A guantlet holding a cross
History of 271 Squadron:
No 271 Squadron was formed on 27 September 1918 from Nos.357, 358 and 367 Flights of the former RNAS station at Otranto in southern Italy. The squadron's seaplanes were part of a force of ships and aircraft guarding the exit from the Adriatic against enemy submarines based at Austro-Hungarian ports breaking out into the mediterranean. As the war ended a few weeks later the squadron was disbanded on 9 December 1918.

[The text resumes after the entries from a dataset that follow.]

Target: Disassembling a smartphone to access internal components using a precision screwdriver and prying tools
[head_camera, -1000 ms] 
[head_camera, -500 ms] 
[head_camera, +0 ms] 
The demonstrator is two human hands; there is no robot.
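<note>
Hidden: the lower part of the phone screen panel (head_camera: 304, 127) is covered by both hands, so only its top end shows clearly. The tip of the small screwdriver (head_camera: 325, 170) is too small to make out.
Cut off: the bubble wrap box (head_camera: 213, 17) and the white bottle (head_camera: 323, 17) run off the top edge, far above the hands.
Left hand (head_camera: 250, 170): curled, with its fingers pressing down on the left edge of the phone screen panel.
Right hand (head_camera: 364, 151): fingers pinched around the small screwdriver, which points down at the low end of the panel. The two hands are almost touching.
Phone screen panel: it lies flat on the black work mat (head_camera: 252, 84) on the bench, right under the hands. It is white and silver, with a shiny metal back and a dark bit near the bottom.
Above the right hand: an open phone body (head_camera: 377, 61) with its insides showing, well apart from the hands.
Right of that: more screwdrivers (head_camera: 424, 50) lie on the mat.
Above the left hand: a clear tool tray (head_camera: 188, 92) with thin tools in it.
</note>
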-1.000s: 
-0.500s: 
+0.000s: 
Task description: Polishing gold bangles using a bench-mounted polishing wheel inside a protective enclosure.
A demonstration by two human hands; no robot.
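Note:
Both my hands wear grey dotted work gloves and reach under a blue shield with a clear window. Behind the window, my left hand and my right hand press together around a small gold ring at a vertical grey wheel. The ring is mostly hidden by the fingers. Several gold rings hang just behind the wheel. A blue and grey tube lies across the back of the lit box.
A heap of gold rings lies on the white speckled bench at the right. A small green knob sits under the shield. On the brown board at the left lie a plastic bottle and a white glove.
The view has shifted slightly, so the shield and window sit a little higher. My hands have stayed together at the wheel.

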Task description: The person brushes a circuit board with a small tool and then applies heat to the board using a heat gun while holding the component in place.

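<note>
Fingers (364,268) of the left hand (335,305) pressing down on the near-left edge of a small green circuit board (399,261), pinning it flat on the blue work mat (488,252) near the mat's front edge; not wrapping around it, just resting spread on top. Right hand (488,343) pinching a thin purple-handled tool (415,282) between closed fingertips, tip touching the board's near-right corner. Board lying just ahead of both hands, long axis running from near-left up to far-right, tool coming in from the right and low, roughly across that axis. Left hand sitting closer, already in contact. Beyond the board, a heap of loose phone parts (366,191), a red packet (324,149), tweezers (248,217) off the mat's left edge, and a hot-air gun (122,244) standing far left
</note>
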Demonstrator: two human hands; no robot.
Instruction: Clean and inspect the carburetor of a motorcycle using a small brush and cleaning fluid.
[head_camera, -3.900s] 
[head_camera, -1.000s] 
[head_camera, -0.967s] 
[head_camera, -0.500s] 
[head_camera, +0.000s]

On 1 May 1940, No.1680 Flight at Doncaster was redesignated 271 Squadron for transport duties. Its main equipment was Harrows supplemented by a few Bombays and ex-civil airliners and within a short time the squadron was engaged in evacuating units from France in the face of German invasion. From the end of June, No.271 was engaged in a lenthy period of transporting ground crews and equipment for squadrons moving base but in January 1941 an additional task was alloted, the maintenance of a regular service with Albatrosses between the UK and Iceland, though this was infrequent and dogged by inadaquete equipment. Other types were also used in small numbers but major re-equipment came in January 1944, when Dakotas were received and the squadron became an airbourne forces unit. Harrows were still retained for ambulance flights and soon after the squadron had supplied twenty two glider-tugs on D-Day, these began operating casualty evacuation missions from the beachhead. No.271 also supplied aircraft for the Arnhem landings in September 1944 and for the Rhine crossing in March 1945. After losing seven Harrows in the German air attacks on Evère on New Years Day 1945, the Harrow flight converted to Dakotas, the last being replaced in May. With the end of the war, the squadron began transport flights to Germany, Italy and Greece which continued until civil airlines were able to operate on European routes. The squadron was renumbered 77 Squadron on 1 December 1946.